For thirty-eight years, Bartholomew Neil has lived with his mother. When she gets sick and dies, he has no idea how to be on his own. His redheaded grief counselor, Wendy, says he needs to find his flock and leave the nest. But how does a man whose whole life has been grounded in his mom, Saturday mass, and the library learn how to fly?

Bartholomew thinks he’s found a clue when he discovers a “Free Tibet” letter from Richard Gere hidden in his mother’s underwear drawer. In her final days, mom called him Richard—there must be a cosmic connection. Believing that the actor is meant to help him, Bartholomew awkwardly starts his new life, writing Richard Gere a series of highly intimate letters. Jung and the Dalai Lama, philosophy and faith, alien abduction and cat telepathy, the Catholic Church and the mystery of women are all explored in his soul-baring epistles. But mostly the letters reveal one man’s heartbreakingly earnest attempt to assemble a family of his own.

A struggling priest, a “Girlbrarian,” her feline-loving, foul-mouthed brother, and the spirit of Richard Gere join the quest to help Bartholomew. In a rented Ford Focus, they travel to Canada to see the cat Parliament and find his biological father . . . and discover so much more.

 
 

Book Junky's thoughts on "The Good Luck of Right Now"
updated on:6/28/2014

I really liked the concept of this book. I loved the end of it. And there is plenty to discuss - What is normal? How can pretending something is true (Richard Gere’s friendship and the Aliens) help you cope with tragedy? What roll does faith play in our lives? Is there any validity to the theory of “the good luck of right now” Bartholomew’s mom told him about? How is the “tangent that has led us away from the past into the now” handled by the characters? How do YOU handle it? Bartholomew uses an equation of what happened in his life and what his life now equals (p.217), what would your equation be? Does God do coincidences? What constitutes family?
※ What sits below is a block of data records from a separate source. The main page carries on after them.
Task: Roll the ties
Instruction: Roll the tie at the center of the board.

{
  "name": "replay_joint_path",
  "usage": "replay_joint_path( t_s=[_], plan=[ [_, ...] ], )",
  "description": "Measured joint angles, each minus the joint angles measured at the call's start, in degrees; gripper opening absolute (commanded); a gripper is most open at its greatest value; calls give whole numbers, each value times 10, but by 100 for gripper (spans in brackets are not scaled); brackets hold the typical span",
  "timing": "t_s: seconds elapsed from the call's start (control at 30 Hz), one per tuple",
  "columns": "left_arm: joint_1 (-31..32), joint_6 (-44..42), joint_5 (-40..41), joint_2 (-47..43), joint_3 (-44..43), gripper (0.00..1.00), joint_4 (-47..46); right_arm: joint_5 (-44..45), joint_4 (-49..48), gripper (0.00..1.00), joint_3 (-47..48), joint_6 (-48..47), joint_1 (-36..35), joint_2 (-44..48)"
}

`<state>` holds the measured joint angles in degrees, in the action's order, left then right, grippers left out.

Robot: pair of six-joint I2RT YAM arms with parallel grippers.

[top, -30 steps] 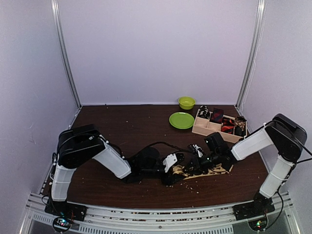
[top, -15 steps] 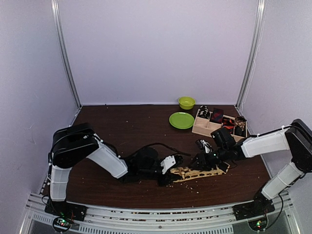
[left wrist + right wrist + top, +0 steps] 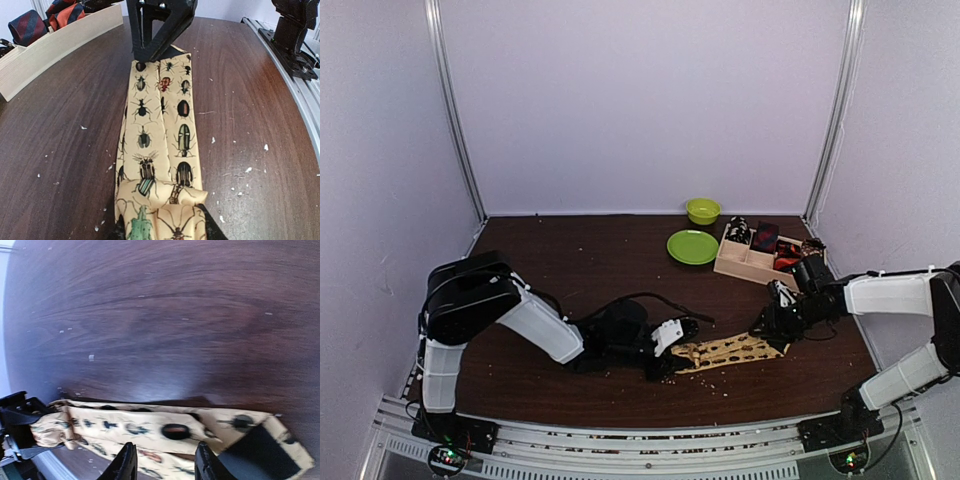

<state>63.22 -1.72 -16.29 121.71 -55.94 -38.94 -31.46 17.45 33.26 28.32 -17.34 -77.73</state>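
You had a dark brown wooden desk (image 3: 580, 260) before you, dusted with small pale specks (image 3: 212, 140). A tan tie (image 3: 735, 350) printed with beetles lay flat along its near right part, its left end folded over on itself. At the far right stood a pale wooden tray (image 3: 745, 268). Just left of it lay a green plate (image 3: 692, 246), with a green bowl (image 3: 702, 210) behind that.

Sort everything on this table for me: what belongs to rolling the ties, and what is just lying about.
Belongs to the job:
- beetle-print tan tie, lying flat on the table
- rolled ties in the tray
- left end effector at the tie's folded end
- right end effector at its other end

Just lying about:
- green plate
- green bowl
- wooden tray
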Motion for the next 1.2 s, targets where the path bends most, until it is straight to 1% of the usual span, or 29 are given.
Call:
replay_joint_path(
  t_s=[0.13, 0.23, 0.3, 0.47, 0.63, 0.7, 0.9, 1.07, 1.2],
  plan=[
    [0, -1, 0, 0, 0, 29, 0, 48, 27, 42, 2, -28, 9, 0],
    [0, -1, 0, 0, 0, 29, 0, 63, 32, 42, 2, -39, 10, -2],
    [0, -2, 0, 0, 0, 29, 0, 62, 31, 41, 2, -42, 10, -6],
    [0, -2, 0, 0, 0, 29, 0, 37, -3, 29, 3, -40, 11, -27],
    [0, -2, 0, 0, 0, 29, 0, 24, -17, 23, 3, -34, 11, -35],
    [0, -2, 0, 0, 0, 29, 0, 24, -15, 19, 3, -32, 11, -32],
    [0, -2, 0, 0, 0, 29, 0, 26, -10, 1, 3, -28, 11, -13],
    [0, -2, 0, 0, 0, 29, 0, 33, 4, 0, 4, -29, 11, 8],
    [0, -2, 0, 0, 0, 28, 0, 36, 26, 0, 4, -27, 11, 42]
  ],
)
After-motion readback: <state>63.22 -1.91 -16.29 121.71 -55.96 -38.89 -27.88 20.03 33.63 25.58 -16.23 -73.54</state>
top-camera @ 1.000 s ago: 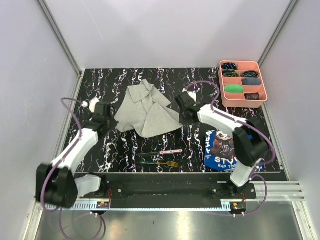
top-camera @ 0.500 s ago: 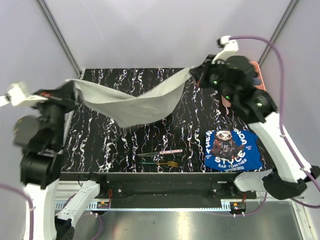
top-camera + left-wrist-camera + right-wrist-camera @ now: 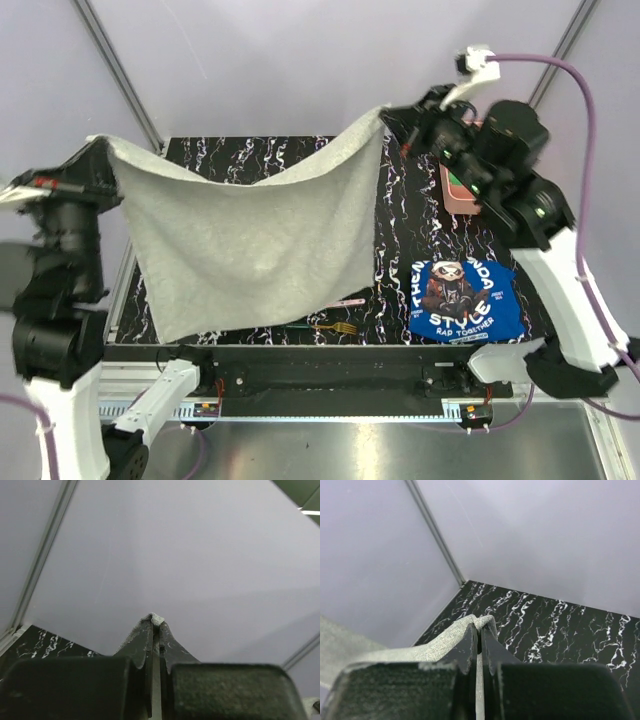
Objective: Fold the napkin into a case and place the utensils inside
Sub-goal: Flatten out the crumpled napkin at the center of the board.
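The light grey napkin [image 3: 250, 235] hangs spread out high above the table, held by its two upper corners. My left gripper [image 3: 103, 150] is shut on the left corner, and a tuft of napkin [image 3: 157, 619] pokes out at its fingertips. At the upper right, my right gripper [image 3: 392, 118] is shut on the other corner, with napkin [image 3: 445, 640] running off to the left from its jaws. The pink-handled knife [image 3: 350, 301] and the green-handled fork [image 3: 335, 327] lie near the table's front edge, partly hidden behind the cloth's lower hem.
A blue printed cloth [image 3: 462, 300] lies at the front right of the black marbled table [image 3: 400, 260]. The pink compartment tray [image 3: 452, 195] sits at the back right, mostly hidden behind my right arm. Grey walls close in the sides and back.
Both arms have risen from the table, lifting the crumpled napkin by two corners. It has opened from a sagging strip into a wide hanging sheet.
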You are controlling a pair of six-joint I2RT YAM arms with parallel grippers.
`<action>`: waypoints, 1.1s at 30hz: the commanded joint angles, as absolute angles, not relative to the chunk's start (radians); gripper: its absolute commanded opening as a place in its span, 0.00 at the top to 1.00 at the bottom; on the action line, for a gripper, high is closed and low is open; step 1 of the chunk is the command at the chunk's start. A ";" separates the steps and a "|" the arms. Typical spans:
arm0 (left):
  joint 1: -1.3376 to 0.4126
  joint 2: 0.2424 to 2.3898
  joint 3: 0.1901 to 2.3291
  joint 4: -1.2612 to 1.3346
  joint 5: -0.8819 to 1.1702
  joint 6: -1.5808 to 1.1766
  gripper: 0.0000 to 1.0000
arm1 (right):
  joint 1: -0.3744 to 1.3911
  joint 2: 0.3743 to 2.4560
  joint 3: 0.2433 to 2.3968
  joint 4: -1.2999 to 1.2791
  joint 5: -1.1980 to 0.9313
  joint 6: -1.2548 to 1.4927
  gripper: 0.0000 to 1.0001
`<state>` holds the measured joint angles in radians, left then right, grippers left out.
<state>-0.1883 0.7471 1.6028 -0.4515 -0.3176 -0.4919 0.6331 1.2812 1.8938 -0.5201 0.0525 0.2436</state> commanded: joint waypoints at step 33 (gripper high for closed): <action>0.098 1.948 1.736 -0.302 -0.379 -0.547 0.19 | 0.337 2.525 2.501 -0.336 -0.037 0.308 0.00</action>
<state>0.0982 2.1059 1.8011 -0.2913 -0.4915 -0.4976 0.3302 2.7113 2.6022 -0.3218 -0.0425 0.2874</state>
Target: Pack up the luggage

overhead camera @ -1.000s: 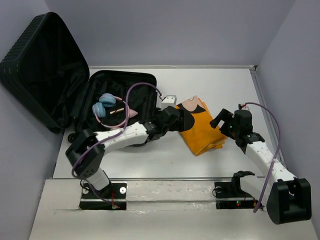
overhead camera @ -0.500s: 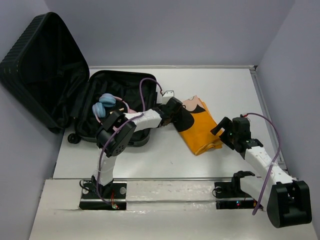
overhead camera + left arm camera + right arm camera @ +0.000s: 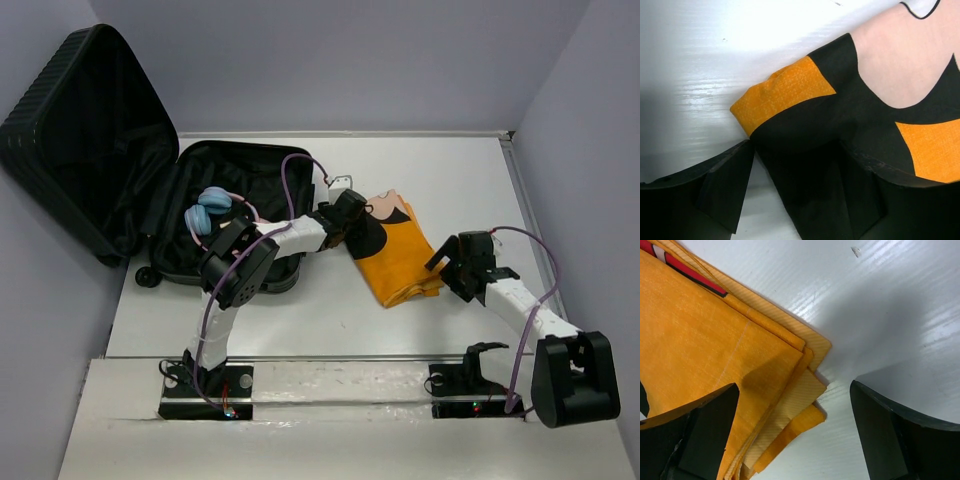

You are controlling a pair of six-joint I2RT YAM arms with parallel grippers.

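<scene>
The luggage [image 3: 80, 130] lies open at the left, its lid leaning on the wall and its lined base [image 3: 255, 180] flat on the table. Blue and pink headphones [image 3: 212, 210] lie in the base. A folded orange shirt [image 3: 405, 260] with black and pink print lies on the table right of it. My left gripper [image 3: 352, 215] is open at the shirt's left corner; in the left wrist view [image 3: 800, 195] its jaws straddle the black and orange fold [image 3: 785, 92]. My right gripper [image 3: 448, 265] is open at the shirt's near right corner [image 3: 700, 335], with the layered corner between its jaws [image 3: 795, 435].
A small white block [image 3: 340, 183] lies on the table [image 3: 450, 170] by the luggage's right edge, just behind my left gripper. Grey walls close in the left, back and right sides. A raised ledge runs along the near edge by the arm bases.
My left arm has folded back at the elbow and its gripper has shifted up and right onto the shirt's left corner. My right gripper has drawn nearer, to the shirt's near right corner.
</scene>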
What did you think of the beauty Max saw in the Cat Parliament? What is your “life goal” and how did the character’s goals help them progress? - For all the good things there was to discuss, I gotta say, I did not care for the writing. The whole thing is written in various letters to Richard Gere. Which is clever, but felt “too clever” if you know what I mean. It felt like a writing student being overly clever to get the easy A instead of really developing the story in it’s natural state. And the main character, and writer of the letters, is suppose to be “mentally challenged” but the language and some of the concepts and observations he makes seem way above the mental level that the character is suppose to be at accruing to the narrator. Which, maybe there is some deeper message in that… but I just could not “buy it” - it did not read genuine to the character’s description. This highly irritated me for a long time (especially when you have read something like “Room” in the past), well it irritated me for as long as the story just kind drug on in the beginning. But once the story started to pick up (about half way through) then I just gave myself permission to let go of this irritation and go with the story. Then it all became much better. Overall, easy read, fun discussion is possible, but don’t read this one for the writing.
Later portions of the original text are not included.